▶ [To do]
Would you please transcribe the entire listing exactly?

*** Opening of Data excerpt ***

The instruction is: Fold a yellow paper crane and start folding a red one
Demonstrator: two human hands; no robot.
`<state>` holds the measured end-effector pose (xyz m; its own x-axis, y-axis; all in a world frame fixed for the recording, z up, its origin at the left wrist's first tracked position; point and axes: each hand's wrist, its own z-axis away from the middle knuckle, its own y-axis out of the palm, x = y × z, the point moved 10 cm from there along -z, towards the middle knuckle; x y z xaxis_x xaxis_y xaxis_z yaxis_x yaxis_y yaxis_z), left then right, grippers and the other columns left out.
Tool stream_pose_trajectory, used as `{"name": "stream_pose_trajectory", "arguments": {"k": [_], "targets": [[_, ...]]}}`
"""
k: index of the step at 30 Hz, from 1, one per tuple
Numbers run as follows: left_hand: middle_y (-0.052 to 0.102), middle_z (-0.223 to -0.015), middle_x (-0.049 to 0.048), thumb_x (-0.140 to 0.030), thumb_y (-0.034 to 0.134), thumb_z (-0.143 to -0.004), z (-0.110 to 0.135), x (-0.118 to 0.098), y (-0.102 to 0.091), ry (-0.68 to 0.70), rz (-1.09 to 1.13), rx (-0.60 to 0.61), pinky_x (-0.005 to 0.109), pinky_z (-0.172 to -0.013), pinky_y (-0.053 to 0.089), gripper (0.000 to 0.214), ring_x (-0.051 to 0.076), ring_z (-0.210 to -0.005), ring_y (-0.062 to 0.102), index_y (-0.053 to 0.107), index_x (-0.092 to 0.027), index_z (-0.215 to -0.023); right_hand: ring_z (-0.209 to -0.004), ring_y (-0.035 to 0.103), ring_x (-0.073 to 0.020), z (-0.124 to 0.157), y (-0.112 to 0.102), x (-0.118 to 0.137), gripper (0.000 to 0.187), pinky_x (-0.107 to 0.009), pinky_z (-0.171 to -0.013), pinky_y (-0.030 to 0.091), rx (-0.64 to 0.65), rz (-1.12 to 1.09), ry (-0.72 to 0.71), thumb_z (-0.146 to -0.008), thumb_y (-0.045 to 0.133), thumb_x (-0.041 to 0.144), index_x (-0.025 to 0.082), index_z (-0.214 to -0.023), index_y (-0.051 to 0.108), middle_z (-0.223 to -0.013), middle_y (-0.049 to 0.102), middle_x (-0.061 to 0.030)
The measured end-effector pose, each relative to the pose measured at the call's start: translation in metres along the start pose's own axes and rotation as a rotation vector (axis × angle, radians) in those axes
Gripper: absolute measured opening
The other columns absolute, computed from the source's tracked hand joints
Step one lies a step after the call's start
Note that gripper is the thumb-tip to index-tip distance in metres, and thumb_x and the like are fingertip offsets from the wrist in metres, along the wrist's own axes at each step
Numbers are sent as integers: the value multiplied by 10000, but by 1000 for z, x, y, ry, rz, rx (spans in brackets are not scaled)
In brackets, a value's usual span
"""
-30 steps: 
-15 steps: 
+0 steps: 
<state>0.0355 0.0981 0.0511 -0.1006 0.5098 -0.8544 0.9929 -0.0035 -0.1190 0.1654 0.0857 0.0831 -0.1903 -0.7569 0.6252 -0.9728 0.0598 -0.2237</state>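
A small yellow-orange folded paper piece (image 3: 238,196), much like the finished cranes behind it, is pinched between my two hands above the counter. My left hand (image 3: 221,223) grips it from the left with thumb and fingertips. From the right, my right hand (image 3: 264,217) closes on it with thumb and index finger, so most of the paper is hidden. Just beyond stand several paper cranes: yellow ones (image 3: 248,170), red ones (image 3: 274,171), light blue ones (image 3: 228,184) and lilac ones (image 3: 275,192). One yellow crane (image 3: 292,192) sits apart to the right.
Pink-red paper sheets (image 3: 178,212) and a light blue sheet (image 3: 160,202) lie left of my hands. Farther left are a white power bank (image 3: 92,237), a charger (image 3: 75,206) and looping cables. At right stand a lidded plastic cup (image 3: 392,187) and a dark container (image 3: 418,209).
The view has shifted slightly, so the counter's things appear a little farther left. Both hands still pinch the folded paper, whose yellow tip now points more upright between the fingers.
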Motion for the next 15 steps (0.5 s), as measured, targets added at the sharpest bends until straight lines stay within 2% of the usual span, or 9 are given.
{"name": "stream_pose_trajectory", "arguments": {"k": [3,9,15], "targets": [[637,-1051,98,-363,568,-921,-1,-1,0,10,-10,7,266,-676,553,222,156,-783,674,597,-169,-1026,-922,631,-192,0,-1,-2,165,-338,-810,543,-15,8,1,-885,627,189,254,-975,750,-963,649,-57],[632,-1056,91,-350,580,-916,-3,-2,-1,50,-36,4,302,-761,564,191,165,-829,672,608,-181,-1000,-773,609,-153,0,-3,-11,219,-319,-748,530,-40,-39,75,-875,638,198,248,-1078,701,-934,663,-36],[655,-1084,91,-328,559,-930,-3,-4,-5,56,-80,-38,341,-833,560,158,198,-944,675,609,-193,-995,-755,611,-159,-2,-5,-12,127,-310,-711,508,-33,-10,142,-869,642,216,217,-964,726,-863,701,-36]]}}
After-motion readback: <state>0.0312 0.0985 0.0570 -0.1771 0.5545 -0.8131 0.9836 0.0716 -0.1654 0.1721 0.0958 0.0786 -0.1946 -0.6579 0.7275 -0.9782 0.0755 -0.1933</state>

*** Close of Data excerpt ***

▶ [Answer section]
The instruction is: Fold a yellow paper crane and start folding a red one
Demonstrator: two human hands; no robot.
`<state>` holds the measured end-effector pose (xyz m; its own x-axis, y-axis; all in a world frame fixed for the recording, z up, its origin at the left wrist's first tracked position; point and axes: each hand's wrist, its own z-axis away from the middle knuckle, its own y-axis out of the palm, x = y × z, the point moved 10 cm from there along -z, towards the middle knuckle; x y z xaxis_x xaxis_y xaxis_z yaxis_x yaxis_y yaxis_z), left then right, grippers and the other columns left out.
Tool stream_pose_trajectory, used as `{"name": "stream_pose_trajectory", "arguments": {"k": [_], "targets": [[_, ...]]}}`
"""
k: index of the step at 30 Hz, from 1, one per tuple
Numbers run as follows: left_hand: middle_y (-0.052 to 0.102), middle_z (-0.223 to -0.015), middle_x (-0.049 to 0.048), thumb_x (-0.140 to 0.030), thumb_y (-0.034 to 0.134), thumb_z (-0.143 to -0.004), z (-0.110 to 0.135), x (-0.118 to 0.098), y (-0.102 to 0.091), ry (-0.68 to 0.70), rz (-1.09 to 1.13), rx (-0.60 to 0.61), pinky_x (-0.005 to 0.109), pinky_z (-0.172 to -0.013), pinky_y (-0.053 to 0.089), gripper (0.000 to 0.214), ring_x (-0.051 to 0.076), ring_z (-0.210 to -0.005), ring_y (-0.062 to 0.102), index_y (-0.053 to 0.107), index_x (-0.092 to 0.027), index_z (-0.215 to -0.023); right_hand: ring_z (-0.209 to -0.004), ring_y (-0.035 to 0.103), ring_x (-0.073 to 0.020), z (-0.124 to 0.157), y (-0.112 to 0.102), x (-0.118 to 0.137), gripper (0.000 to 0.187), pinky_x (-0.107 to 0.009), pinky_z (-0.171 to -0.013), pinky_y (-0.030 to 0.091), rx (-0.64 to 0.65), rz (-1.12 to 1.09), ry (-0.72 to 0.71), thumb_z (-0.146 to -0.008), thumb_y (-0.045 to 0.133), thumb_x (-0.041 to 0.144), index_x (-0.025 to 0.082), index_z (-0.214 to -0.023), index_y (-0.051 to 0.108), middle_z (-0.223 to -0.013), middle_y (-0.049 to 0.102), middle_x (-0.061 to 0.030)
The measured end-effector pose, each relative to the pose measured at the call's start: translation in metres along the start pose's own axes and rotation as a rotation vector (axis × angle, radians) in those axes
Gripper: absolute measured opening
The other columns absolute, computed from the source's tracked hand joints
Step one lies a step after the call's start
Note that gripper is the thumb-tip to index-tip distance in metres, and thumb_x and the like are fingertip offsets from the wrist in metres, along the wrist's own axes at each step
Numbers are sent as integers: the value multiplied by 10000, but by 1000 for z, x, y, ry, rz, rx (spans in brackets are not scaled)
In brackets, a value's usual span
"""
-30 steps: 
-15 steps: 
+0 steps: 
<state>0.0355 0.0981 0.0511 -0.1006 0.5098 -0.8544 0.9929 -0.0035 -0.1190 0.1654 0.0857 0.0831 -0.1903 -0.7569 0.6252 -0.9728 0.0598 -0.2237</state>
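A small yellow-orange folded paper piece (image 3: 238,196), much like the finished cranes behind it, is pinched between my two hands above the counter. My left hand (image 3: 221,223) grips it from the left with thumb and fingertips. From the right, my right hand (image 3: 264,217) closes on it with thumb and index finger, so most of the paper is hidden. Just beyond stand several paper cranes: yellow ones (image 3: 248,170), red ones (image 3: 274,171), light blue ones (image 3: 228,184) and lilac ones (image 3: 275,192). One yellow crane (image 3: 292,192) sits apart to the right.
Pink-red paper sheets (image 3: 178,212) and a light blue sheet (image 3: 160,202) lie left of my hands. Farther left are a white power bank (image 3: 92,237), a charger (image 3: 75,206) and looping cables. At right stand a lidded plastic cup (image 3: 392,187) and a dark container (image 3: 418,209).
The view has shifted slightly, so the counter's things appear a little farther left. Both hands still pinch the folded paper, whose yellow tip now points more upright between the fingers.
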Motion for the next 15 steps (0.5 s), as measured, targets added at the sharpest bends until straight lines stay within 2% of the usual span, or 9 are given.
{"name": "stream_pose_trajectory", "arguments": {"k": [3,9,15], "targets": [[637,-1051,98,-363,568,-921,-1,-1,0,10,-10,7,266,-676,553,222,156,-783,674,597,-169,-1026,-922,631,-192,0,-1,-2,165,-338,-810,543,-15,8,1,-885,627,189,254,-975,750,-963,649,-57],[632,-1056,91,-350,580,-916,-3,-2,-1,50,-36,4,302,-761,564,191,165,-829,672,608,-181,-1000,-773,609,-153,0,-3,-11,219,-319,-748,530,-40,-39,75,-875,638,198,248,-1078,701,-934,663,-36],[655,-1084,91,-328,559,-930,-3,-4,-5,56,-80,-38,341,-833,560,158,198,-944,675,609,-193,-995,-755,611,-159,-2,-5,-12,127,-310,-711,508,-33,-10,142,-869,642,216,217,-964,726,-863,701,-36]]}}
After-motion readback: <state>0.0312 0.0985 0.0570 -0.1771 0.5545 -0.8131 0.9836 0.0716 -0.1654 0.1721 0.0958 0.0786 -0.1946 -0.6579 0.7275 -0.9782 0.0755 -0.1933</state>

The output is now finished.